* _Exercise aim_: After locating the line with "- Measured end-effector" in the data that follows, return it and every later line exactly, up to and including the line with "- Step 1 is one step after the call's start".

* _Stored data_:
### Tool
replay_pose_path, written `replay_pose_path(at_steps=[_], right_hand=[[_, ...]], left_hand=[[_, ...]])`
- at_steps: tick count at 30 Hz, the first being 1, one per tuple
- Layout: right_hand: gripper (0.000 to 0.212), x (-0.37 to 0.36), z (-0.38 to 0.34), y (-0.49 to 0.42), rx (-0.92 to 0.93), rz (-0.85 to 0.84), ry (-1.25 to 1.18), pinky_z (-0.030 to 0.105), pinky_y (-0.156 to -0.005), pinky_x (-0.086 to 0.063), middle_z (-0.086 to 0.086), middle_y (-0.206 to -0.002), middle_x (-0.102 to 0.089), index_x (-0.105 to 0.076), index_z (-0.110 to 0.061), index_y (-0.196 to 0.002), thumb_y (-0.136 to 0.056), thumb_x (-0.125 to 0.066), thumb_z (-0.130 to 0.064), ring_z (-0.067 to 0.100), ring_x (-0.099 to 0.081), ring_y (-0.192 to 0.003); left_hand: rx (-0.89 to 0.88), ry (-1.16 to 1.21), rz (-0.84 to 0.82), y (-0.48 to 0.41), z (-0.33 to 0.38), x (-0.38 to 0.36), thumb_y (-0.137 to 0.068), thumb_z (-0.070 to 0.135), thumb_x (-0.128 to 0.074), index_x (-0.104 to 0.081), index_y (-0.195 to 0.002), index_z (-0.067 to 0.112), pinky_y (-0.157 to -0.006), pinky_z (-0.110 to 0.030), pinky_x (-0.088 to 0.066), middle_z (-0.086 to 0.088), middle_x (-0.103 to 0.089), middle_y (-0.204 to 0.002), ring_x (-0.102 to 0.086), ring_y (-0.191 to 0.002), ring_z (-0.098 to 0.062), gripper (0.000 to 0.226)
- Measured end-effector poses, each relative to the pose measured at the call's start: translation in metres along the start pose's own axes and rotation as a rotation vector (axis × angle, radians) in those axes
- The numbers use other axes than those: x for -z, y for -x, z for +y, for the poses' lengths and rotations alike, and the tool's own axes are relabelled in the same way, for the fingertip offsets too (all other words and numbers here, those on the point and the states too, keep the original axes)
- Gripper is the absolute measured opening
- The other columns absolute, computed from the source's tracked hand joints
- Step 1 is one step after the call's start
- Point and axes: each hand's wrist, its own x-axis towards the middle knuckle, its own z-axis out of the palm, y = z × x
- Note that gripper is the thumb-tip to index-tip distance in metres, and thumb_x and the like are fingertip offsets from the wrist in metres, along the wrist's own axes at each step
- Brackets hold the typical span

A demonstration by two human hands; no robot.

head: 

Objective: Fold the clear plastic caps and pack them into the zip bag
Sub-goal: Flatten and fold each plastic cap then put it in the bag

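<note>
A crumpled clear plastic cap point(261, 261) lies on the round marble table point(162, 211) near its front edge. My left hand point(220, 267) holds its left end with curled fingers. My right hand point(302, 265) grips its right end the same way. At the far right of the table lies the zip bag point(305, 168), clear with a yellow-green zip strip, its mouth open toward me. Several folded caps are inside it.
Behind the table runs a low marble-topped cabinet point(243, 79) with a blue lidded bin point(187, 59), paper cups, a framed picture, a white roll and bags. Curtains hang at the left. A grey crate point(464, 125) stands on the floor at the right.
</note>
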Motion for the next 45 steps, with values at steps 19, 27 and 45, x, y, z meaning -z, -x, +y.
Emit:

* _Reply to the exercise_:
- Measured end-effector poses, each relative to the pose measured at the call's start: translation in metres along the start pose's own axes and rotation as a rotation vector (axis × angle, radians) in those axes
- The numbers use other axes than those: x for -z, y for -x, z for +y, for the poses' lengths and rotations alike, and the tool's own axes are relabelled in the same way, for the fingertip offsets too (all other words and numbers here, those on the point and the states too, keep the original axes)
- Gripper is the absolute measured opening
- The other columns absolute, computed from the source's tracked hand joints
- Step 1 is one step after the call's start

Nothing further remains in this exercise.